1. Installation Setup
To install pandas, use:
pip install pandas
Or with Anaconda:
conda install pandas
To check if pandas is installed and its version:
import pandas as pd
print(pd.__version__)
2. Pandas Data Structures
Pandas provides two primary data structures:
- Series – A one-dimensional labeled array.
- DataFrame – A two-dimensional table with labeled axes (rows and columns).
2.1 Series
A Series is similar to a column in a spreadsheet. It consists of data and an index.
import pandas as pd
data = [10, 20, 30, 40]
series = pd.Series(data)
print(series)
Output:
0 10
1 20
2 30
3 40
dtype: int64
You can also specify custom index labels:
series = pd.Series(data, index=['a', 'b', 'c', 'd'])
print(series)
2.2 DataFrame
A DataFrame is a table-like structure containing multiple columns.
data = {
'Name': ['Alice', 'Bob', 'Charlie'],
'Age': [25, 30, 35],
'Salary': [50000, 60000, 70000]
}
df = pd.DataFrame(data)
print(df)
3. Reading and Writing Data
3.1 Reading CSV
df = pd.read_csv('sampledata.csv')
print(df.head())
3.2 Writing CSV
df.to_csv('output.csv', index=False)
4. Data Selection and Filtering
4.1 Selecting Columns
print(df['Name'])
print(df[['Name', 'Salary']])
4.2 Selecting Rows
print(df.iloc[0])
print(df.loc[1])
4.3 Filtering Data
filtered_df = df[df['Age'] > 25]
print(filtered_df)
5. Data Cleaning
5.1 Handling Missing Values
df.fillna(0)
df.dropna()
5.2 Renaming Columns
df.rename(columns={'Name': 'Employee_Name'}, inplace=True)
6. Data Aggregation
6.1 Grouping Data
grouped_df = df.groupby('Age').sum()
print(grouped_df)
6.2 Applying Functions
df['Salary'] = df['Salary'].apply(lambda x: x * 1.1)
7. Visualization with Pandas
Pandas integrates well with Matplotlib for visualization.

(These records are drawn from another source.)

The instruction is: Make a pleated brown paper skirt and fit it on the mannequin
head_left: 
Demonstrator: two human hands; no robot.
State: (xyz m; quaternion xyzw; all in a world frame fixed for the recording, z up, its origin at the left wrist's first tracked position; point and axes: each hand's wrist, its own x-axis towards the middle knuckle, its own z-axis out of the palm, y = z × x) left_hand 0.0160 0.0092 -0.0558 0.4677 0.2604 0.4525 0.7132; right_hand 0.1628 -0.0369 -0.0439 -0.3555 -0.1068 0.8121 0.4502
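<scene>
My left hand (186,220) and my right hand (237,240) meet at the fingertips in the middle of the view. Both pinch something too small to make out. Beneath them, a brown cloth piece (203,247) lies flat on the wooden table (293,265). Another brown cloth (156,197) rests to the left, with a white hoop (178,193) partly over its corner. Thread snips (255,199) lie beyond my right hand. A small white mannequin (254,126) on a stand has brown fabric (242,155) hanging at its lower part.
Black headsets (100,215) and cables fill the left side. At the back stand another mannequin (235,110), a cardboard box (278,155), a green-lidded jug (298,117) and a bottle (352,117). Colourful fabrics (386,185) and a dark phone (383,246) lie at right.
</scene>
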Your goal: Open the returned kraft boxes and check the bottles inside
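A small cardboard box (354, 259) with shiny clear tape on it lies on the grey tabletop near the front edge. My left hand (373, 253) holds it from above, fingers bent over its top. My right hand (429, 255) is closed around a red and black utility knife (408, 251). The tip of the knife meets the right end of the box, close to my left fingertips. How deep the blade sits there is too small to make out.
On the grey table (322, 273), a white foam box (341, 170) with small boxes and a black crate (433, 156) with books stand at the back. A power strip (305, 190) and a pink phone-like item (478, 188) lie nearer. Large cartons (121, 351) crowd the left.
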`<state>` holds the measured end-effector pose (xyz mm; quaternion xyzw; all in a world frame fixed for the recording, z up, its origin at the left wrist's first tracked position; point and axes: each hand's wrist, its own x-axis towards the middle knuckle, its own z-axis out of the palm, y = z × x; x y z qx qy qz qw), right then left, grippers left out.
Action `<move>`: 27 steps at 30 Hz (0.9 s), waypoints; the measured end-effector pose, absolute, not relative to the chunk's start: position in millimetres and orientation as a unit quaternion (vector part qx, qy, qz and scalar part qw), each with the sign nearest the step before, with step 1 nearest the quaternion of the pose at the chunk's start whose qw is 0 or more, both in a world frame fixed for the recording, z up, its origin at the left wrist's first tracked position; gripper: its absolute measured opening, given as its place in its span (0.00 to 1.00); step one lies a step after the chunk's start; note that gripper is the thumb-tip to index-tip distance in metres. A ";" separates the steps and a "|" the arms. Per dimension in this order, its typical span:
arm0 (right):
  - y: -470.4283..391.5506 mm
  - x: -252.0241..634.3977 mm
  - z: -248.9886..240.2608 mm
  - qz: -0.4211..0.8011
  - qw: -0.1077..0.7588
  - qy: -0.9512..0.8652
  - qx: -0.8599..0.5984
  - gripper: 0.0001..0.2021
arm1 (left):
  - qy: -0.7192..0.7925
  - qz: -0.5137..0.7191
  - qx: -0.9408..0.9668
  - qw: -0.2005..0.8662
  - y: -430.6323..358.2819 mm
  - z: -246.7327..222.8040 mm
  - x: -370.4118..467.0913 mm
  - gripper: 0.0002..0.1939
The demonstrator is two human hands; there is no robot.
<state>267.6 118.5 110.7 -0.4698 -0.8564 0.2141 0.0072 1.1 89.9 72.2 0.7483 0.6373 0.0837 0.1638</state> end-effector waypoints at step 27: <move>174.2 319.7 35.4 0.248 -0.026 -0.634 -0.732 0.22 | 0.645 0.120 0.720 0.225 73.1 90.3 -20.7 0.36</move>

import matplotlib.pyplot as plt
df.plot(kind='bar', x='Name', y='Salary')
plt.show()
Conclusion
Pandas is an essential tool for working with structured data in Python. It allows easy manipulation, cleaning, and visualization of data. Mastering pandas helps in efficient data analysis and reporting.